I dolcificanti, o edulcoranti sono sostanze usate per conferire, con limitato apporto calorico, sapore dolce agli alimenti o alle bevande, contribuendo in maniera marginale al fabbisogno energetico del un soggetto che le assume.
Il meccanismo d’azione generale di queste sostanze si basa su quattro principi fondamentali, avendo come riferimento il glucosio, monosaccaride contenuto nel saccarosio, il cosiddetto zucchero da cucina, il dolcificante naturale di più diffuso impiego nell’alimentazione umana del mondo occidentale negli anni compresi tra il 1945 ed il 1980:
1. Potere dolcificante
2. Apporto calorico
3. Assorbimento intestinale
4. Indice glicemico
Queste diverse peculiarità sono variamente combinate tra loro in ogni singolo dolcificante ipocalorico, determinandone, in buona percentuale, sia l’efficacia dietetica che il successo commerciale. Le prime due caratteristiche sono legate alle proprietà chimiche della sostanza dolcificante, l’assorbimento intestinale è frutto, invece, della interazione tra organismo ricevente e molecola e può essere influenzata da fattori transitori ed intercorrenti per cui un dolcificante normalmente assorbito dalla mucosa intestinale può essere allontanato come tale in presenza di malattie infiammatorie croniche o acute a carico del tubo digerente.

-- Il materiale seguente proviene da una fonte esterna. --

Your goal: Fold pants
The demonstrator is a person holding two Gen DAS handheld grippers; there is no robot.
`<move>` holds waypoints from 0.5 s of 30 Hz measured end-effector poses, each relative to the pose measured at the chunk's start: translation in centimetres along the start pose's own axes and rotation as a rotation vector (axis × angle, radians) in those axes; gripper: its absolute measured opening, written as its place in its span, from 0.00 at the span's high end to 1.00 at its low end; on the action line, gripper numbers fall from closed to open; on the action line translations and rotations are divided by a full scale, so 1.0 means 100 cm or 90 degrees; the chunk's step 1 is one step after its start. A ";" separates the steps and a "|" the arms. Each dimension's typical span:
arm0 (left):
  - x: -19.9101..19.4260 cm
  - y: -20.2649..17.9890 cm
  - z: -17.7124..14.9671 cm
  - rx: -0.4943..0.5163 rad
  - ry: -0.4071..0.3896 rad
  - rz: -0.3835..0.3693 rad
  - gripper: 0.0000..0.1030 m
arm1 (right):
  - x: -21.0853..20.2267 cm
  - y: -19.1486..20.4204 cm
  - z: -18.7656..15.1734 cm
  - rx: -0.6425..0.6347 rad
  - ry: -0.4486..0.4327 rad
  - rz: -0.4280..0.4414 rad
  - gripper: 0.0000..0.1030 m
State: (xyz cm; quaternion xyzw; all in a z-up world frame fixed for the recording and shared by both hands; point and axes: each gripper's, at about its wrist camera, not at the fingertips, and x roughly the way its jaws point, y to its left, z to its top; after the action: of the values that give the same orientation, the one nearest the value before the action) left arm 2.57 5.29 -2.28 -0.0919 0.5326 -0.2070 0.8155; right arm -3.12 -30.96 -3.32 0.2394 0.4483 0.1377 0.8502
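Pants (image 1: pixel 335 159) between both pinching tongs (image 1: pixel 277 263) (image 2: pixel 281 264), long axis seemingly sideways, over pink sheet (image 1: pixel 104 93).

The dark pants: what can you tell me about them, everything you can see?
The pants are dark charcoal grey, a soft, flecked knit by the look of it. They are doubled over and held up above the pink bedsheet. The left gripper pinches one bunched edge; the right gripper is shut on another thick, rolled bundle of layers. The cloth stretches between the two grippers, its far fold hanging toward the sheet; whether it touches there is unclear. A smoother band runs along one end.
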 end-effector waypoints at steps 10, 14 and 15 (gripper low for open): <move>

L’indice glicemico, invece è definito come la velocità di incremento della glicemia in seguito all’assunzione di un determinato quantitativo di carboidrati e riveste particolare importanza nel caso di impiego di dolcificanti alternativi di tipo naturale in alternativa al saccarosio.
Altra caratteristica fondamentale necessaria per l’utilizzo di un qualsiasi prodotto alimentare alternativo è legata al gusto della sostanza stessa, conseguenza dell’interazione tra la molecola e gli specifici recettori della mucosa buccale ed ipofaringea. Al di là dell’atteso sapore dolce, più o meno intenso in funzione della struttura molecolare del dolcificante, della forza del legame recettoriale e dell’eventuale effetto moltiplicativo connesso con l’impiego, nello stesso alimento di più dolcificanti ipocalorici, deve rappresentarsi che alcune sostanze sono dotate di un retrogusto sgradevole che ne rende difficile l’impiego sistematico nell’alimentazione umana (es. la saccarina).